Read The Truth Collector Online
Authors: Corey Pemberton
Tags: #Mystery; Thriller & Suspense, #Thrillers & Suspense, #Supernatural, #Science Fiction & Fantasy, #Fantasy, #Paranormal & Urban
The brunette woman jumped up beside her, yelling at the children to stay away and they started yelling too. Paul backed away while the woman turned into a tempest of arms and legs and threats. Malcolm covered his face as purses and hands smashed into it, but he didn't cover his mouth:
“I said, are you cheating on your husband? Are you cheating on Eric?”
Miranda launched a flurry of punches into his chest and called him a pig and told him to mind his own damn business. She pushed and screamed until she ran out of breath, but Malcolm just stood there motionless. Then, like always, all the bullshit faded away and there was only room for the truth.
“Ye – ye – yes,” she said, slapping a hand over her mouth a fraction of a second too late. She finally wrenched her arm away, but it wasn't the arm Malcolm was after. He had her words now. He had her since the moment they showed up.

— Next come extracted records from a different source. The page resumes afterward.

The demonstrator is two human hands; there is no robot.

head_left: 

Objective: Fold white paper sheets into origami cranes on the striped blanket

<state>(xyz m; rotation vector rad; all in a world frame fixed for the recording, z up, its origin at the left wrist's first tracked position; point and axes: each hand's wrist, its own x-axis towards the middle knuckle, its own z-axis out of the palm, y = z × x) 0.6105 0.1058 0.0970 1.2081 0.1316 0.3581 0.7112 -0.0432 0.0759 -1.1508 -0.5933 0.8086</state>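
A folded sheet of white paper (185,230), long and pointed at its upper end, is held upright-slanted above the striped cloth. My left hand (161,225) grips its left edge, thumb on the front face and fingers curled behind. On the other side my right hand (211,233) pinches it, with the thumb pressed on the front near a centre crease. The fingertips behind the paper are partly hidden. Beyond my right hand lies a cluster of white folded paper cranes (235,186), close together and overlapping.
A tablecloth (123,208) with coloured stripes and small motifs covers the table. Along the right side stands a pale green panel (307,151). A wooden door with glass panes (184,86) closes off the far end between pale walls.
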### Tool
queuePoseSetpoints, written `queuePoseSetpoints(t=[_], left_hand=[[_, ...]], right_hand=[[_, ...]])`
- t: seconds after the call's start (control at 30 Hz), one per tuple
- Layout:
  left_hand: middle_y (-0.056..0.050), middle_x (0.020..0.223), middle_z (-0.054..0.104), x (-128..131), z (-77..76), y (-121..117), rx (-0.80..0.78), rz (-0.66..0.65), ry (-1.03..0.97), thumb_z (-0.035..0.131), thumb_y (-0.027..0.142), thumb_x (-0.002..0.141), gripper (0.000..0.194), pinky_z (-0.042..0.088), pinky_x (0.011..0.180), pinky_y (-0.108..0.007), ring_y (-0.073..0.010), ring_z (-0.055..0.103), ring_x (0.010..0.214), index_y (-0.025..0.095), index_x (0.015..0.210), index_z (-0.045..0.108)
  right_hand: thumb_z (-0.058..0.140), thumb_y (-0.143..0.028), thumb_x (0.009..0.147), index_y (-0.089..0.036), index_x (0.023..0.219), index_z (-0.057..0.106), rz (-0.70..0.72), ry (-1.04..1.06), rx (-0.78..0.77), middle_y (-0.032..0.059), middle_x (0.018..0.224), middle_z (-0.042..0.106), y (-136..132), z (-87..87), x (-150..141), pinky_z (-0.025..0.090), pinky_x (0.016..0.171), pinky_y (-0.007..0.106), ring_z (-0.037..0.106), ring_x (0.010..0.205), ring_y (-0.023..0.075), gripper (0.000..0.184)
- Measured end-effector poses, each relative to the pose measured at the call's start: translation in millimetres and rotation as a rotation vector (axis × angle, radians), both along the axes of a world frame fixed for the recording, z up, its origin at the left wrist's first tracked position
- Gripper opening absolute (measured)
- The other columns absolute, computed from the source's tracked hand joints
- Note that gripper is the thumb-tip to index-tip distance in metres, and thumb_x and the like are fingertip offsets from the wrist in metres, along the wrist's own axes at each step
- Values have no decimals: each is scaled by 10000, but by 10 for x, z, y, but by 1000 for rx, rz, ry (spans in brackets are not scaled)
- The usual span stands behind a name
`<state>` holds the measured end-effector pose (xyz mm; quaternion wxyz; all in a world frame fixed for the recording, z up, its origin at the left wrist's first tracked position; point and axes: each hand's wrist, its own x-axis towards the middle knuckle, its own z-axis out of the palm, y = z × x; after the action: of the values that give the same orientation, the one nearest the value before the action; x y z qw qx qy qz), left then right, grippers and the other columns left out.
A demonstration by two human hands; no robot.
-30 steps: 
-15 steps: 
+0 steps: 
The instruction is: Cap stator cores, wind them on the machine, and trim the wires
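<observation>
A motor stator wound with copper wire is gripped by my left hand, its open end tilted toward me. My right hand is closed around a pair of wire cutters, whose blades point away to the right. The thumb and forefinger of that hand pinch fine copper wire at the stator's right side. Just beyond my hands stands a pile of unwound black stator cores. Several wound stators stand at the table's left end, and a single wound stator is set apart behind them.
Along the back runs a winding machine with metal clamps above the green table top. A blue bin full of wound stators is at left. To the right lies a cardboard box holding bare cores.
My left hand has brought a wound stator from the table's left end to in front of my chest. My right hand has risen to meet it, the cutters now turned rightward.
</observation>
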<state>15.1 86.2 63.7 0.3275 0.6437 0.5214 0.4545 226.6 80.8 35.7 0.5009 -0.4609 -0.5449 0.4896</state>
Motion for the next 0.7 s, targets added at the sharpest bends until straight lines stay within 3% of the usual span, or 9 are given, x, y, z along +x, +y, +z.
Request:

Miranda fell backwards into her friend's arms. Her face went pale and her limbs limp, crumpled under the weight of her secret. Miranda's friend put the back of her palm against the woman's forehead and began to fan her with a magazine from her purse. She looked too weak to handle much more – his questions had taken almost everything she had. But his client had a condition.
He locked eyes with her and pressed on.
“Are you cheating with Craig? A man named Craig Fielder?”
The brunette woman actually stopped fanning Miranda and snorted. “
Craig
? He wishes. I mean he's a nice guy and all but… give me a break.”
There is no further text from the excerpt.